#### Exercise:
Nothing but the lines from the first line of the material below through the line that holds "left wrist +" should be set down, exactly and with pictures left out.

#### Information shown:
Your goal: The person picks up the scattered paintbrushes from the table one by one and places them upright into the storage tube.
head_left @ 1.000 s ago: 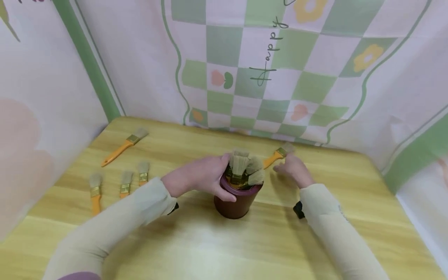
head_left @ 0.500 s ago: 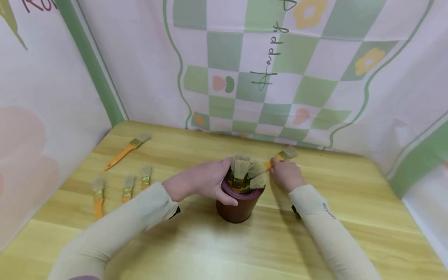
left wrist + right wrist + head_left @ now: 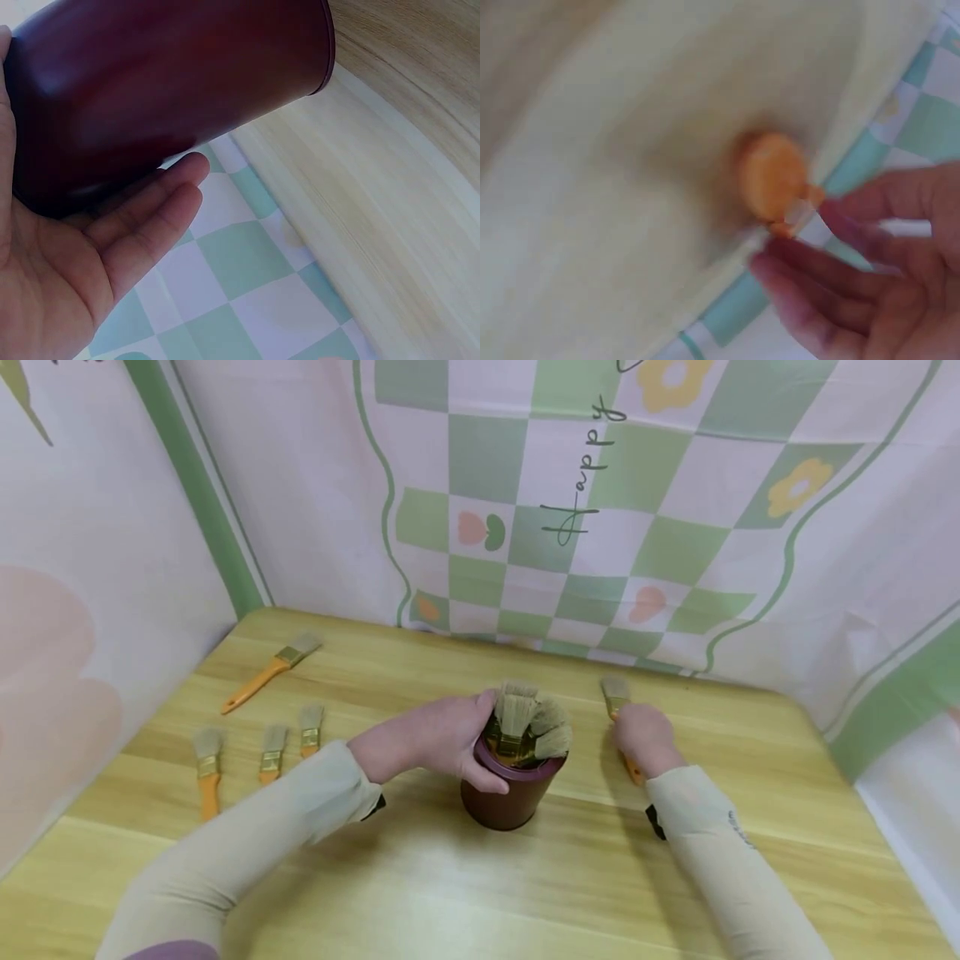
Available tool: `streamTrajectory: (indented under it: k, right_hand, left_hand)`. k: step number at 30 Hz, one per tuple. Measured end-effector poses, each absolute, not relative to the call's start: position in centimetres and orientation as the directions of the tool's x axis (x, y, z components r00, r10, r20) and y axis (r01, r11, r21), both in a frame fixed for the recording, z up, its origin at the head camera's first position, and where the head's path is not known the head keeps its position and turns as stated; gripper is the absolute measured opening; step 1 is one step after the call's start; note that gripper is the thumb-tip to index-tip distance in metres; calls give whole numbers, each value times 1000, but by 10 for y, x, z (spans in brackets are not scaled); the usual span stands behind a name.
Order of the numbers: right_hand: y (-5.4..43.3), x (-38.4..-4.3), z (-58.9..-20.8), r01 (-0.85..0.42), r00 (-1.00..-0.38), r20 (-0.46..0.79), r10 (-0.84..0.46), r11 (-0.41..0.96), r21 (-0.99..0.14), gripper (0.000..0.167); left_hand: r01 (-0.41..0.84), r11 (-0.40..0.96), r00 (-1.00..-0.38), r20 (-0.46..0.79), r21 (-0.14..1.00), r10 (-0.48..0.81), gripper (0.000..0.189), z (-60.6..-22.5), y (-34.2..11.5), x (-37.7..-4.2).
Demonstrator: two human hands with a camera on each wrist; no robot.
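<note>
Head: left grip (image 3: 452, 741) holds cup (image 3: 501, 803), right grip (image 3: 647, 741) paintbrush (image 3: 616, 692).

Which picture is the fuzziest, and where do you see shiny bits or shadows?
Right wrist view: fuzziest, with the orange brush handle smeary and the right hand a bit blurry; left wrist view: clearer, with a soft shine on the dark red cup; head view: pale glare on the table, a soft shadow beside the right sleeve.
</note>
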State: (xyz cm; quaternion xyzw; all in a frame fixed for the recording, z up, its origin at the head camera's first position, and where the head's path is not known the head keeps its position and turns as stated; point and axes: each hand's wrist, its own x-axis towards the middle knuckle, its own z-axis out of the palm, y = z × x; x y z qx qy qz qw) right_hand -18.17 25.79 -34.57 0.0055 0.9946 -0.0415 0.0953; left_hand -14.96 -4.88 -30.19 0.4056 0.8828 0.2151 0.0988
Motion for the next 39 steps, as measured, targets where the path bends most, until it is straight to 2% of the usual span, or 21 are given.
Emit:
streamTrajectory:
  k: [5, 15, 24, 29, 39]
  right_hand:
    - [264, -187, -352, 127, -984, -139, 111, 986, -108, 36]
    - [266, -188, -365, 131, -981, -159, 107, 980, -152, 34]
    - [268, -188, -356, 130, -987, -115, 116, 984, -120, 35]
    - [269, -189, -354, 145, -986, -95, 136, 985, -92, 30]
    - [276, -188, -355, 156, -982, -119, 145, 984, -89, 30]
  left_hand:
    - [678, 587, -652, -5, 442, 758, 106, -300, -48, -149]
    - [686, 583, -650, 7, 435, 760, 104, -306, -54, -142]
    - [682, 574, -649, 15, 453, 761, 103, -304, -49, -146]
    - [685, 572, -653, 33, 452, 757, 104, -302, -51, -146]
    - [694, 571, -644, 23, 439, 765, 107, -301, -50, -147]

#### Output for this exercise:
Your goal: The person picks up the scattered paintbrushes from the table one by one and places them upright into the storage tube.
head_left @ 1.000 s ago: 
head_left @ 0.500 s ago: 
left wrist + right wrist + head_left @ now: 

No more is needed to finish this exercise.